Conagra Class Action Isn’t Barred by Federal Law


     (CN) – A class action accusing Conagra Foods of false labeling survived a motion to dismiss because the plaintiffs’ state law claims are not pre-empted by federal law.




     Margot Lockwood sued Conagra Foods Inc. claiming the company’s “Healthy Choice” pasta sauce is falsely labeled as being “all natural” when the sauce actually contains high fructose corn syrup. Conagra moved to dismiss the complaint, arguing that the state law unfair competition claims are expressly pre-empted by the Nutrition Labeling and Education Act (NLEA) and impliedly preempted by the Food and Drug Administration regulations under the Federal Food, Drug Cosmetic Act (FDCA).
     Judge Charles Breyer of the Northern District denied the motion.
     “The court’s inquiry into the scope of a statute’s pre-emptive effect is guided by the rule that the purpose of Congress is the ultimate touchstone in every pre-emption case. Defendant argues that food labeling is not a field traditionally occupied by the states.
     “Defendant first asserts that plaintiffs’ claims are preempted by the express pre-emption provisions added by the NLEA. Section 343(k) [of the NLEA] provides that food is misbranded ‘if it bears or contains any artificial flavoring, artificial coloring, or chemical preservative, unless it bears label stating that fact.’ Thus, states may impose labeling requirements for artificial flavors, colors, or preservatives only if such requirements are identical to those imposed by the FDCA; any differences are pre-empted.

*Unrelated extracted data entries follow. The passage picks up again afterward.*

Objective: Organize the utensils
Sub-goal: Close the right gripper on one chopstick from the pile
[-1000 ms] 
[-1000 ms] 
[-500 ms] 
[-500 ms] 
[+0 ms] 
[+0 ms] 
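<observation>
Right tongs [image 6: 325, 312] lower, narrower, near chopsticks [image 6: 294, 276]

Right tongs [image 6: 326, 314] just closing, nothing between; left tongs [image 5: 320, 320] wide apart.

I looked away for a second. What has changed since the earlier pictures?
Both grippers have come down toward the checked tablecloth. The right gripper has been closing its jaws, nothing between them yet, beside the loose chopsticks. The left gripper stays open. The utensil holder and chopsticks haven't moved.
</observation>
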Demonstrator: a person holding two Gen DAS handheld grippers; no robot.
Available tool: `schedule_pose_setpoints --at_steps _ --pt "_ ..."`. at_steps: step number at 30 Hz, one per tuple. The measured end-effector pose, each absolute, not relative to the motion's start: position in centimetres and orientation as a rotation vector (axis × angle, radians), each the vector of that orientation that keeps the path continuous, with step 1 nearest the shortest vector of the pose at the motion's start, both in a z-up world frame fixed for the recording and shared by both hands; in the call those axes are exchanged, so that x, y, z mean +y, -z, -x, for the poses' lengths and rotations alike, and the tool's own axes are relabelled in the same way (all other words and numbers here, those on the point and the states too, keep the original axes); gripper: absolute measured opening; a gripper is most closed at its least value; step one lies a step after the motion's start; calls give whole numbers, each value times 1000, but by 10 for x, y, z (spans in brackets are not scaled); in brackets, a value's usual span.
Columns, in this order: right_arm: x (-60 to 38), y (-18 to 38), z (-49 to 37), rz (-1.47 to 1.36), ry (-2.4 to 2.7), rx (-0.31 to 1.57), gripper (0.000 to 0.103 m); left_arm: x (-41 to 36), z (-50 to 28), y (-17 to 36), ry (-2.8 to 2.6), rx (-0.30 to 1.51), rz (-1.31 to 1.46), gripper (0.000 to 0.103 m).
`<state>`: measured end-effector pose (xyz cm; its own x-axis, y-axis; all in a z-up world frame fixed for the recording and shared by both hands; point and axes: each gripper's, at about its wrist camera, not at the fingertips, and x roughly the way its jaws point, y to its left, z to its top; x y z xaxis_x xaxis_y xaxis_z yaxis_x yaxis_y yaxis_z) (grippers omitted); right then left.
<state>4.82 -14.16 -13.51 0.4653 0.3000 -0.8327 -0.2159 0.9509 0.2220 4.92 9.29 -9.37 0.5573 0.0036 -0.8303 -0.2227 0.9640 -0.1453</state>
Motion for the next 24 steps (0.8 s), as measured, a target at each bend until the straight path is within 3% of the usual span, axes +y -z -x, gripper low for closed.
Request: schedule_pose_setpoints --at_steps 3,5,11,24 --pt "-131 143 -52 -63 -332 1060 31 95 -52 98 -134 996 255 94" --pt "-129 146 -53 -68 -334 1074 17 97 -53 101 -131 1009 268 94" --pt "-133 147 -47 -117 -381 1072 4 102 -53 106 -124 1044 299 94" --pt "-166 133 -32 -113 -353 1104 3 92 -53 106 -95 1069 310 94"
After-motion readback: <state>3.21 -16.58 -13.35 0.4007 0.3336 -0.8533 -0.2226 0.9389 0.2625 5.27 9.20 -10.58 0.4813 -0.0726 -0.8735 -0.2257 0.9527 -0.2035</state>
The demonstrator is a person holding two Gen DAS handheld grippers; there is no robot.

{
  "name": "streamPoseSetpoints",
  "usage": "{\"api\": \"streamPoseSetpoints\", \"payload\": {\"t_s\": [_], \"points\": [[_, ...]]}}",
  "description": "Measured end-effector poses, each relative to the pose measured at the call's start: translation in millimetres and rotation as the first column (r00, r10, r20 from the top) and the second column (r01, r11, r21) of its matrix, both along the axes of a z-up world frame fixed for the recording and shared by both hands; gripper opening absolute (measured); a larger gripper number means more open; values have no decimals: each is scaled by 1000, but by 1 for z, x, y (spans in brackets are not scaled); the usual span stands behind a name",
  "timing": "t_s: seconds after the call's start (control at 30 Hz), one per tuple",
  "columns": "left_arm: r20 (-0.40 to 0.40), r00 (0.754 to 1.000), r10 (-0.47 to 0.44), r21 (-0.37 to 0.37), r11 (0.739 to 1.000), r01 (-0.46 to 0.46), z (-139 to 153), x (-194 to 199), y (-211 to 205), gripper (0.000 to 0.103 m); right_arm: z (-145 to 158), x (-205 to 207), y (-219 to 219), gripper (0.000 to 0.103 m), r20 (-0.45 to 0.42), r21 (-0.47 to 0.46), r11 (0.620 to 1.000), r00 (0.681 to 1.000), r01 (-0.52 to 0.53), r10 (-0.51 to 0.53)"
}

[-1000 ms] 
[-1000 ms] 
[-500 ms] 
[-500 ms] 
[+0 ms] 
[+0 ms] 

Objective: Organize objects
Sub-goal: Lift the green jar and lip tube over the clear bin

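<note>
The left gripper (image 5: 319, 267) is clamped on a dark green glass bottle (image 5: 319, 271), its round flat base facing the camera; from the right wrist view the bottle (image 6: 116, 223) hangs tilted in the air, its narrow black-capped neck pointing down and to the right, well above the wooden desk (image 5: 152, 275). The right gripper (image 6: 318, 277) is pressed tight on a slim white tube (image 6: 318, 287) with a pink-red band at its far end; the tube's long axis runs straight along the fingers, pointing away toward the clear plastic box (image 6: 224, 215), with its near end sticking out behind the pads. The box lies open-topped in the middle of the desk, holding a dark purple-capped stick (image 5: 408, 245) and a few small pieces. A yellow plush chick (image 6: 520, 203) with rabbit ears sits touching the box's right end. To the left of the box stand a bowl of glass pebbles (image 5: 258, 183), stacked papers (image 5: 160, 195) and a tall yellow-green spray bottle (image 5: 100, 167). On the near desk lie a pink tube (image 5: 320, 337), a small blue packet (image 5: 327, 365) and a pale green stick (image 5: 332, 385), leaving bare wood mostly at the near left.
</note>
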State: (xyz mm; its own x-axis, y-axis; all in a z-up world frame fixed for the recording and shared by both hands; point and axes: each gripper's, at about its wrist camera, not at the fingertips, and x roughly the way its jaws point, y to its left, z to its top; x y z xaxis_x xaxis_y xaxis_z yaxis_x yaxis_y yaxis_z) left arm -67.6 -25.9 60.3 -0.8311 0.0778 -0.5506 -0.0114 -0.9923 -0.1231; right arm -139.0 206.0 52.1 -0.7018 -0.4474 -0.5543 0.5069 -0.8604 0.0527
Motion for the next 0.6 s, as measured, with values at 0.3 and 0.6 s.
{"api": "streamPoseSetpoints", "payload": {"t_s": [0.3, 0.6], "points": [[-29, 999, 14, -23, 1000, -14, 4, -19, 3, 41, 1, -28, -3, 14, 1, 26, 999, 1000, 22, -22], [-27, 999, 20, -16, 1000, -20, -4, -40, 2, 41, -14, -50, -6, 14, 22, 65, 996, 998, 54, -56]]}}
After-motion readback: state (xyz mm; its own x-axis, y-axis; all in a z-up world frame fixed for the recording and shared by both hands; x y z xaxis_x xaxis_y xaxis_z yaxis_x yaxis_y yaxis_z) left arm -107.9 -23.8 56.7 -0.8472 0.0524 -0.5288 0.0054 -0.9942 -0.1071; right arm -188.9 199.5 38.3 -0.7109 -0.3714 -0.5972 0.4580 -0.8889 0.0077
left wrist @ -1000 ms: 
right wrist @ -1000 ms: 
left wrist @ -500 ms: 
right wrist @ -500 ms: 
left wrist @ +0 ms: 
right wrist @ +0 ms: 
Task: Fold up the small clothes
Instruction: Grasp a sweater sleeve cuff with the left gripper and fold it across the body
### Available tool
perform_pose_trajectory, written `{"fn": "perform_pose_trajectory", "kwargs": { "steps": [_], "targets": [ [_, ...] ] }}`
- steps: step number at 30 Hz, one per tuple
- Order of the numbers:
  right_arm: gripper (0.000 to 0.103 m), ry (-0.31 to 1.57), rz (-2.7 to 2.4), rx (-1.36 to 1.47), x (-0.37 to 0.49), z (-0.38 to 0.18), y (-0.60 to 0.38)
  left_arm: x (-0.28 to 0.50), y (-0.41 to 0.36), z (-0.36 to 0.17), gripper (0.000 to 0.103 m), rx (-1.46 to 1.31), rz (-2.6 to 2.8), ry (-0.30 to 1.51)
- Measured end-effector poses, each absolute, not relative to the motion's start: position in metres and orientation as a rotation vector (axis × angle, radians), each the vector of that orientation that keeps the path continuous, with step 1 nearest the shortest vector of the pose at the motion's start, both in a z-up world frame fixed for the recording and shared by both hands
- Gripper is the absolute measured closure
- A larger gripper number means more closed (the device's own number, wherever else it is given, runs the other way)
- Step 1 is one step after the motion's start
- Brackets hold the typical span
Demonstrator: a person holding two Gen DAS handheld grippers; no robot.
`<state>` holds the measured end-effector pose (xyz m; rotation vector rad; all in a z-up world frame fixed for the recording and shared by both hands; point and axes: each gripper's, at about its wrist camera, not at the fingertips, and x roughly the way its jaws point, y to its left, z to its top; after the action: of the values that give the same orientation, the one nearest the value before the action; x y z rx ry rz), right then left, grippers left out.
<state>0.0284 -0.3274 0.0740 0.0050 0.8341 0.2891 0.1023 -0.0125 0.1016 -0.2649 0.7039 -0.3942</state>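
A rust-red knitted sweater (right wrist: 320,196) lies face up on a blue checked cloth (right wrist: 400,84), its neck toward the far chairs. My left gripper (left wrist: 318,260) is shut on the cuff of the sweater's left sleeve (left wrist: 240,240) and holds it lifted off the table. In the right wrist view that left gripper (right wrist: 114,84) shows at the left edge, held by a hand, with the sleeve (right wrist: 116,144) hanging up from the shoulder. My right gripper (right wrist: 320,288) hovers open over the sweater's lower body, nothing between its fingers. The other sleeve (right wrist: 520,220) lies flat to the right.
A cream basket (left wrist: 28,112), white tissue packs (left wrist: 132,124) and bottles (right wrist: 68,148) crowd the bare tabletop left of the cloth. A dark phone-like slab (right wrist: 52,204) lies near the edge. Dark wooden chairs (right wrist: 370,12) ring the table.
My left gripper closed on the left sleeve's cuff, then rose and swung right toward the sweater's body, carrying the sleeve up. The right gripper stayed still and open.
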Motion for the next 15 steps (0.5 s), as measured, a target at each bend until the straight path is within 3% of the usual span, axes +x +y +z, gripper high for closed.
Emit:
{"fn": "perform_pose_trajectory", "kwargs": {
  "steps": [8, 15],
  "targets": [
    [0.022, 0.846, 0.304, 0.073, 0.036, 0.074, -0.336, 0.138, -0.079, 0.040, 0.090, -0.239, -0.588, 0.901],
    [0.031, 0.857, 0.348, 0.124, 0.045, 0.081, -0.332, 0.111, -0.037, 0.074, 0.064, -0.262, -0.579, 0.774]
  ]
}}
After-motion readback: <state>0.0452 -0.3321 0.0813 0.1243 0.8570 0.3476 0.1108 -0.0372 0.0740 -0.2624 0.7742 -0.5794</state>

     “This provision does not apply to plaintiffs’ complaint as currently pled. Plaintiffs do not allege that defendant’s pasta sauce contains artificial flavoring, coloring, or a chemical preservative; rather, they allege that the high fructose corn syrup is not produced by a natural process and therefore the pasta sauce is not ‘all natural.’
     “On defendant’s motion to dismiss the court cannot conclude that plaintiffs’ claims are pre-empted.
     “The court also cannot conclude that plaintiffs’ claims as currently pled are expressly pre-empted by Section 343-1(a)(2). That provision prohibits a state from establishing any requirement for the labeling of food that is required by 21 U.S.C. § 343(c), unless such requirement is identical to the federal requirement. Section 343(c) in turn deems a food misbranded if it is an imitation of another food but does not identify itself as an imitation.
     “Plaintiffs are not alleging that the pasta sauce is an imitation of some other food; rather, they allege that it is not ‘all natural’ because it is made with high fructose corn syrup.
     “Next, defendant argues that even if not expressly pre-empted, plaintiffs’ claims are impliedly pre-empted because Congress intended the federal government to occupy the field of food and beverage labeling. Defendant urges the court to find field preemption based on the FDA’s enactment of a panoply of regulations governing the labeling of food and beverages. The court is not persuaded.
     “Defendant’s assertion that Congress intended to occupy the field of food and beverage labeling is belied by the NLEA. That act amended the FDCA to include an express preemption provision that allows state regulations that are identical to federal law.
     “Thus, the FDCA as amended by the NLEA contemplates state regulation and enforcement along with federal regulation. Moreover, an express definition of the pre-emptive reach of a statute implies – i.e., supports a reasonable inference – that Congress did not intend to pre-empt other matters.
     “Here, the intent not to impliedly preempt does not need to be inferred because the pre-emption provisions added to the FDCA by the NLEA include an express savings clause that disavows any implied pre-emption. Thus, Congress has explicitly stated that it does not intend to occupy the field of food and beverage nutritional labeling; instead, it permits states to regulate subject matters covered by the NLEA and its regulations provided that such state laws do not fall within the FDCA’s express pre-emption provisions.
      “The FDA’s policy about the use of the word ‘natural’ in a food label also suggests an intent not to occupy the field. Under the policy, the agency has considered ‘natural’ to mean merely that nothing artificial or synthetic is include in, or has been added to, the product that would not normally be there. Although the FDA [has acknowledged] that consumers are being misled by the use of the term ‘natural,’ it has declined to adopt any regulations governing this term. This inaction is consistent with an intent not to occupy the field.
     “This is especially so given that at the time the FDA declined to formally define ‘natural’ it was aware of and had reviewed state regulation of the use of term, yet it made no mention of the need for uniformity or a preemptive federal regulation.
     “For the reasons explained above, defendant’s motion to dismiss is denied.”
     Plaintiff is represented by Ronald Brent Laba out of Vista. Defendant is represented by Michael Fazio at Quinn Emanuel.